URL Spider
How to write a web robot, or 'spider', in Perl
|
|
See also
|
[ home ]
-
[ search ]
-
[ sitemap ]
Originally written by
Tkil.
See more of his work at
http://slinky.scrye.com/~tkil/perl/.
Republished by kind permission of Tkil and
The Perl Journal
Today, someone on the IRC #perl channel was asking some confused questions. We finally managed to figure out that he was trying to write a web robot, or "spider", in Perl. Which is a grand idea, except that:
- Perfectly good spiders have already been written and are freely available at http://info.webcrawler.com/mak/ projects/robots/robots.html.

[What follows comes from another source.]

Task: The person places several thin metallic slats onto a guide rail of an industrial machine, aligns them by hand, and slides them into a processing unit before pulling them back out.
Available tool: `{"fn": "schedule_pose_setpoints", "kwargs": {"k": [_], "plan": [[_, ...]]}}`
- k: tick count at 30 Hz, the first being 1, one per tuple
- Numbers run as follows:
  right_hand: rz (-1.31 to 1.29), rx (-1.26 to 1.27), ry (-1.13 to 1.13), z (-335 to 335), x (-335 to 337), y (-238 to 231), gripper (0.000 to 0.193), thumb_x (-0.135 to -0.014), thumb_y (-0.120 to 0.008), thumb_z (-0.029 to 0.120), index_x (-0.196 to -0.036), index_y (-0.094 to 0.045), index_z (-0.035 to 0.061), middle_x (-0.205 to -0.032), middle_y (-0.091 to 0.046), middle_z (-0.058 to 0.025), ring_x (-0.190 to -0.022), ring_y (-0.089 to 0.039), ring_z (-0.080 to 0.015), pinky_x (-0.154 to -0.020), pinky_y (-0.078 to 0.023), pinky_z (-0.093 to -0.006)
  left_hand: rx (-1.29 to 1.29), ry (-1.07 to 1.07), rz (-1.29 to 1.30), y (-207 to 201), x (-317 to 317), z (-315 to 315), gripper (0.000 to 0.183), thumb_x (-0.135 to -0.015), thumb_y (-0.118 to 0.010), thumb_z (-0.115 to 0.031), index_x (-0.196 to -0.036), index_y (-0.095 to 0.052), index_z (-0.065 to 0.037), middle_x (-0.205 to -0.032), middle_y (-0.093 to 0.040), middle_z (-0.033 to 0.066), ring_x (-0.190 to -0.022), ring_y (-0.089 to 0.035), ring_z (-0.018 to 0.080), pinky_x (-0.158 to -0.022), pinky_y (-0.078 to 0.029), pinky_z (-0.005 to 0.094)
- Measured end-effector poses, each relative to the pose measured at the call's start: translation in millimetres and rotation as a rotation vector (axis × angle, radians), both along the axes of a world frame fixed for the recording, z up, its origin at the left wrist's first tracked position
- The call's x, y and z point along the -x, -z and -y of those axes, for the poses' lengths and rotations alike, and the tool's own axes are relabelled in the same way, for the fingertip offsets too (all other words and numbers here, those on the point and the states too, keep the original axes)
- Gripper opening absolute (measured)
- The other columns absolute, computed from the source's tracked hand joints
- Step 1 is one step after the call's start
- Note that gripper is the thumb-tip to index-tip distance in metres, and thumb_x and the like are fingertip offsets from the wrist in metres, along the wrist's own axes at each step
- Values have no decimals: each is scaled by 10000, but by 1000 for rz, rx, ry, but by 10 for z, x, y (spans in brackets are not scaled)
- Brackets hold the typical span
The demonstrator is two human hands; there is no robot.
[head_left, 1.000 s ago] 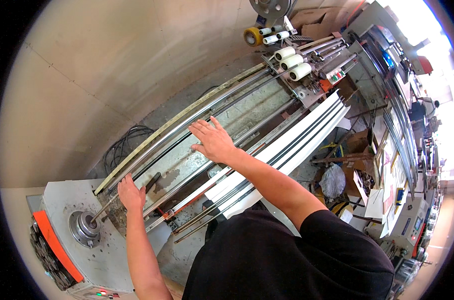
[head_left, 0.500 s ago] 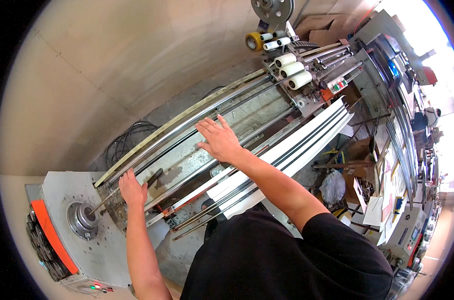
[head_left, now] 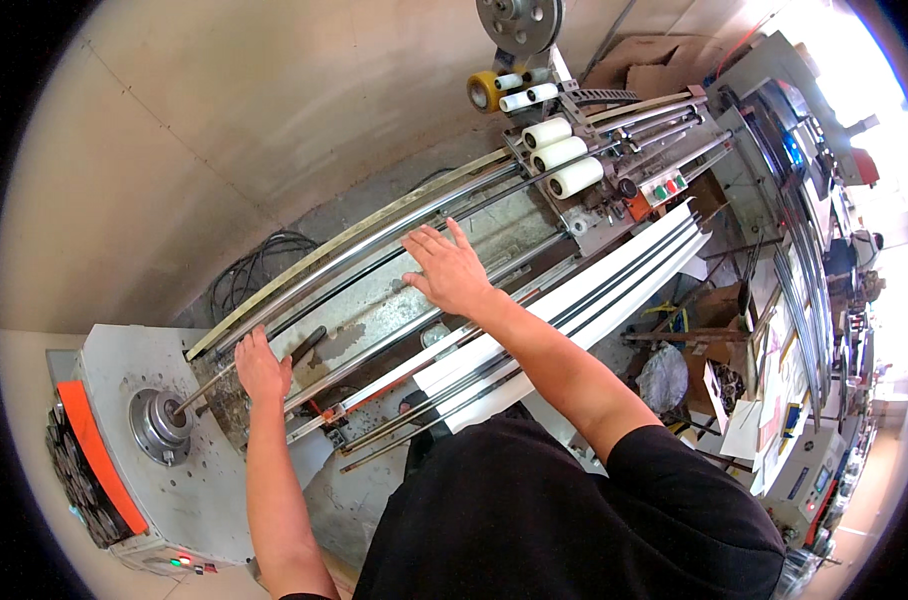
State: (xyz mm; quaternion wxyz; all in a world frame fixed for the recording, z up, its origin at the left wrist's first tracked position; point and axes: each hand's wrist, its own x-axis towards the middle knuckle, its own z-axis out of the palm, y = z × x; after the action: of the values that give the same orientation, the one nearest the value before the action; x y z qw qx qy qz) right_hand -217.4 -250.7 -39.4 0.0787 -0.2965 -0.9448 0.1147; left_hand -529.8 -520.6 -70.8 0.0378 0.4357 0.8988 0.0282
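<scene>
**Apparently Steadying a Long Black Rod Ahead of Nearing Rollers**

Looks like a hand-guiding step, judging by the rod's run from the chuck on the pale headstock, above the machine's metal bed, toward the white rollers on their carriage; shows the left hand near the chuck end, fingers laid over the rod, thumb apart; leaves the underside of that grip hidden, with no way of judging between clasping and merely resting; shows the right hand farther along, palm down, fingers spread, nothing clasped, fingertips on or just above the rod, contact unclear from overhead; probably calls next for light, even steadying, and for keeping the right hand clear of the rollers.

Compared with a second ago, puts the carriage farther along toward the hands and chuck, with less rod between right hand and rollers; keeps both hands in much the same poses, only with a slightly shifted viewpoint.
</scene>
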Motion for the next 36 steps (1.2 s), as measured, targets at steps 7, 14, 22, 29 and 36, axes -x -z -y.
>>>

- A Perl-based web spider is probably not an ideal project for a novice Perl programmer. Work your way up to it.
Having said that, I immediately pictured a one-line Perl robot. It wouldn't do much, but it would be amusing. After a few abortive attempts, I ended up with this monster, which requires Perl 5.005. I've split it onto separate lines for easier reading.
perl -MLWP::UserAgent -MHTML::LinkExtor -MURI::URL -lwe '
$ua = LWP::UserAgent->new;
while (my $link = shift @ARGV) {
print STDERR "working on $link";
HTML::LinkExtor->new(
sub {
my ($t, %a) = @_;
my @links = map { url($_, $link)->abs() }
grep { defined } @a{qw/href img/};
print STDERR "+ $_" foreach @links;
push @ARGV, @links;
} ) -> parse(
do {
my $r = $ua->simple_request
(HTTP::Request->new("GET", $link));
$r->content_type eq "text/html" ? $r->content : "";
}
)
}' http://slinky.scrye.com/~tkil/
I actually edited this on a single line; I use shell-mode inside of Emacs, so it wasn't that much of a terror. Here's the one-line version.
perl -MLWP::UserAgent -MHTML::LinkExtor -MURI::URL -lwe
'$ua = LWP::UserAgent->new; while (my $link = shift @ARGV) {
print STDERR "working on $link";HTML::LinkExtor->new( sub
{ my ($t, %a) = @_; my @links = map { url($_, $link)->abs()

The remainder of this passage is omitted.